Three years in Germany to study, six years at Bethel College, over and over again returning to this theme of the sovereignty of God, and over and over again watching Romans 9 move into center stage, with controversy back and forth about what this chapter is all about — these awesome, awesome pictures of the sovereign freedom of God as a Creator. In the fall of 1979, I was given a sabbatical, and I knew what I had to do with this sabbatical. I had to settle it. What is Romans 9 saying about this God? Because if it’s saying what it looks like it’s saying, then many people don’t know the true God.
So, for four months I labored, and out of that laboring came something totally unexpected — namely, the call to the pastorate. What God said in a sentence, over and over again, along about October or November, is this: “I, the God of Romans 9, will be heralded, and not just analyzed or explained. I, the God of Romans 9, John Piper, will be proclaimed and heralded, not just analyzed and explained.”
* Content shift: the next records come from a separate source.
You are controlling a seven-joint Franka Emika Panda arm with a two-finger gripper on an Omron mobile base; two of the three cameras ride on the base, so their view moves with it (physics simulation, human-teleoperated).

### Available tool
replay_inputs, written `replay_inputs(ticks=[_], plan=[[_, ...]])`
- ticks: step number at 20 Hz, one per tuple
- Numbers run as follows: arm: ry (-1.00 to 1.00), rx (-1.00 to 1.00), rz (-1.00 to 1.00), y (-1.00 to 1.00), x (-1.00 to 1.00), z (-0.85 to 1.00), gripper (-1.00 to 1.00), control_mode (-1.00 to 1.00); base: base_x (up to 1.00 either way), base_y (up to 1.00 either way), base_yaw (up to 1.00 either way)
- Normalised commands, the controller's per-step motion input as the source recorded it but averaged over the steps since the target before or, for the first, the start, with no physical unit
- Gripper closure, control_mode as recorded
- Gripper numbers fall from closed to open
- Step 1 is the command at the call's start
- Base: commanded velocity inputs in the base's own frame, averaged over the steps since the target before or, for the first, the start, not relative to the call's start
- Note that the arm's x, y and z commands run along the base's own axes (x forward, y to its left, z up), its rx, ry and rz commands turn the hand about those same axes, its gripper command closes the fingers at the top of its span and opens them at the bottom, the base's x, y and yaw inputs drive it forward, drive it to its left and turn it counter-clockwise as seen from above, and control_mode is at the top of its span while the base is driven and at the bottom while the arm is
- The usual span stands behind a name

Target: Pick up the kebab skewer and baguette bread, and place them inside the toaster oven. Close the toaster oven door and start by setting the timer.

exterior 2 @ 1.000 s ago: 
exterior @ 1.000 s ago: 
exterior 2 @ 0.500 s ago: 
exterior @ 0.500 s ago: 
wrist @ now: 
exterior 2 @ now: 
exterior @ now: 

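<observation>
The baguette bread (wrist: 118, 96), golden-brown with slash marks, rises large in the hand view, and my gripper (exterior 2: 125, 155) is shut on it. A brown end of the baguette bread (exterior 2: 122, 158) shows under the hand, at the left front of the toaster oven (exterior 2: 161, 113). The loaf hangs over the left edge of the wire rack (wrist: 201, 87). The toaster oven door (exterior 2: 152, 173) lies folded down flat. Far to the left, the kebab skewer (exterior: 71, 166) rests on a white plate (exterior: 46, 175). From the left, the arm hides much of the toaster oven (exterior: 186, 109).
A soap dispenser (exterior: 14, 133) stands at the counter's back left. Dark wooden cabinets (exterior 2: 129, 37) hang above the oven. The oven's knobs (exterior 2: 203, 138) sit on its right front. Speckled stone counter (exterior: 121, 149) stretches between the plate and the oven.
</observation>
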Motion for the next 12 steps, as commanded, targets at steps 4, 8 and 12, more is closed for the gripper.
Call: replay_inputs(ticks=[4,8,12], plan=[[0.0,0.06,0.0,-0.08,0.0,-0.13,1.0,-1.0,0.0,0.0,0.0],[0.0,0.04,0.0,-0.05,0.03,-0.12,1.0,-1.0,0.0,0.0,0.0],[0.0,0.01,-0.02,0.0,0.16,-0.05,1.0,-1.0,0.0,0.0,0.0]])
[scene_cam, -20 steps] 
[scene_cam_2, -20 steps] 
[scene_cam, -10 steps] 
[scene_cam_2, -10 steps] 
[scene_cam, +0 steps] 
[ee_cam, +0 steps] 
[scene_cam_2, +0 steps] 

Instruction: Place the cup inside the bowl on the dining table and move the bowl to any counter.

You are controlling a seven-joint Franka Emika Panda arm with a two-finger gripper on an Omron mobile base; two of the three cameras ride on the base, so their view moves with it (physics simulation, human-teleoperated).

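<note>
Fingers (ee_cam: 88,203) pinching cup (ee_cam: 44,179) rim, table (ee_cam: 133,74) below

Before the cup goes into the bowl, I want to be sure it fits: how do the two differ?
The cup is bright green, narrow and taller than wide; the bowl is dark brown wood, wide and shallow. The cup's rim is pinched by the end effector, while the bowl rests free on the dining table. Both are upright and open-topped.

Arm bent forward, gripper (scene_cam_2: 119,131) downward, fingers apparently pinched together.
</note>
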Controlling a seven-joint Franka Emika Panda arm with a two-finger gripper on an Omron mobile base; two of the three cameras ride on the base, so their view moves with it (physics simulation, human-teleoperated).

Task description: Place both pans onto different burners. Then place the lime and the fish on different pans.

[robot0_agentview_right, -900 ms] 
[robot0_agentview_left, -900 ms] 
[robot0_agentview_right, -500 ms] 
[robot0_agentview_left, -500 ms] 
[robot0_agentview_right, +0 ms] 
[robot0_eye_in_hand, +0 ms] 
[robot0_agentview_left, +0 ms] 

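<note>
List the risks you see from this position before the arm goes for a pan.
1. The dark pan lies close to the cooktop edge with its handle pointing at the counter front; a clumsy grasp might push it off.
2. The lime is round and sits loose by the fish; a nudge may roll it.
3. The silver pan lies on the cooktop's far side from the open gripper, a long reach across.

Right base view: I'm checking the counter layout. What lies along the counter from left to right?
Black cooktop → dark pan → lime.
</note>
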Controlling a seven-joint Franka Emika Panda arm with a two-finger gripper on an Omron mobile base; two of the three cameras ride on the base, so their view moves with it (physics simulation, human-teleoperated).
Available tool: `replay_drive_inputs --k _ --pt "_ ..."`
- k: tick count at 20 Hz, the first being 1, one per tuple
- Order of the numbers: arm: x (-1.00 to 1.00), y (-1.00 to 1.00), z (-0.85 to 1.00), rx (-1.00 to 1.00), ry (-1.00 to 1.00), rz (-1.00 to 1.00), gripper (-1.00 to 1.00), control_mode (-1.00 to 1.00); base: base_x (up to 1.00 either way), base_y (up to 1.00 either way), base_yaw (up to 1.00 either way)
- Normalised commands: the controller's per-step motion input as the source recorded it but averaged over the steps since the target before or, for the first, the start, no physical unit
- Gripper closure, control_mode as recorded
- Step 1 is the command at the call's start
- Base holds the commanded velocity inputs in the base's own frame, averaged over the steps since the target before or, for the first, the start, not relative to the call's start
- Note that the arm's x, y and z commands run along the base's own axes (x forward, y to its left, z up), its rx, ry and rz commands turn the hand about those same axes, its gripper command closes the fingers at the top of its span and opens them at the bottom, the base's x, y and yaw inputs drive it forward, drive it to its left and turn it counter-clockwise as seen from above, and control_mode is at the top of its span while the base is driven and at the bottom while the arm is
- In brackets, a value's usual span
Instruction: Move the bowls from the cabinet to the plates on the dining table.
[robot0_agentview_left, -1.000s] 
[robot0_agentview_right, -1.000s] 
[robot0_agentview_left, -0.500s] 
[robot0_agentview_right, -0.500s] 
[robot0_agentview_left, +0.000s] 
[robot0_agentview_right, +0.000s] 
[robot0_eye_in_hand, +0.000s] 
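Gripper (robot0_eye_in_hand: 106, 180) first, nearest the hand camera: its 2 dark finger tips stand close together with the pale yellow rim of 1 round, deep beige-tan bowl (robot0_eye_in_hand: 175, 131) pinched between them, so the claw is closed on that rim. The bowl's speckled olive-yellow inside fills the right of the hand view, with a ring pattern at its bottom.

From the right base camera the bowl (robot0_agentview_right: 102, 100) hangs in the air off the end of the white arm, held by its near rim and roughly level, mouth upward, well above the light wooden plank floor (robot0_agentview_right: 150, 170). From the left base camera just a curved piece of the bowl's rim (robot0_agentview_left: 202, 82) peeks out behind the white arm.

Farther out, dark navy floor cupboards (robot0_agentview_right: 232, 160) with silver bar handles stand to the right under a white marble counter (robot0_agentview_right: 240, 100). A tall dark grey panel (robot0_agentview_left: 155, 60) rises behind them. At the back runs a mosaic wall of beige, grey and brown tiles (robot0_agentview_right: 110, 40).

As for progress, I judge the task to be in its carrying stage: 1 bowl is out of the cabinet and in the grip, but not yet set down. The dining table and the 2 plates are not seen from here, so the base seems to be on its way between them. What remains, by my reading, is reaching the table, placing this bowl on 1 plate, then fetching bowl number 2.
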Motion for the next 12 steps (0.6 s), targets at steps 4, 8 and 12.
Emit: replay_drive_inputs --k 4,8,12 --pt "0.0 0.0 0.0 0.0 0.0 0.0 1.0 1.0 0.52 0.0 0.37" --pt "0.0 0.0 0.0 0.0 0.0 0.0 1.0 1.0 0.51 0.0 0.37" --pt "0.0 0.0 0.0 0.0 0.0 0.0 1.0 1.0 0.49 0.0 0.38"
October 14, 1979. It was late at night, and God came. And it was one of those times — it was like the time that Blaise Pascal had. He wrote it down after it had happened, and he sewed it into his coat, and he wore it the rest of his life next to his heart. “Midnight fire” is the way Pascal said it. And I just went back yesterday and read my seven pages that I wrote for those several hours that night, and they begin like this: “I am closer tonight to actually deciding to resign at Bethel and take a pastorate than I have ever been. The urge is almost overwhelming.” And by 1:00 o’clock in the morning, it was overwhelming. “It takes this form: I am enthralled by the reality of God and the power of his word to create authentic people.” That was my call away from Bethel to the pastorate.
And then, in the providence of God, this church called — Marvin Anderson — and I answered the phone, and I didn’t know where this church was. And he explained they were in a search process, and I began to talk, and by February it was done. And in June 1980, I came.
So I date my conversion — or I understand my conversion, my theological foundations in seminary, my call to the ministry and its confirmation, and my turn from being a teacher to a preacher and a pastor all out of the milieu created by the book of Romans.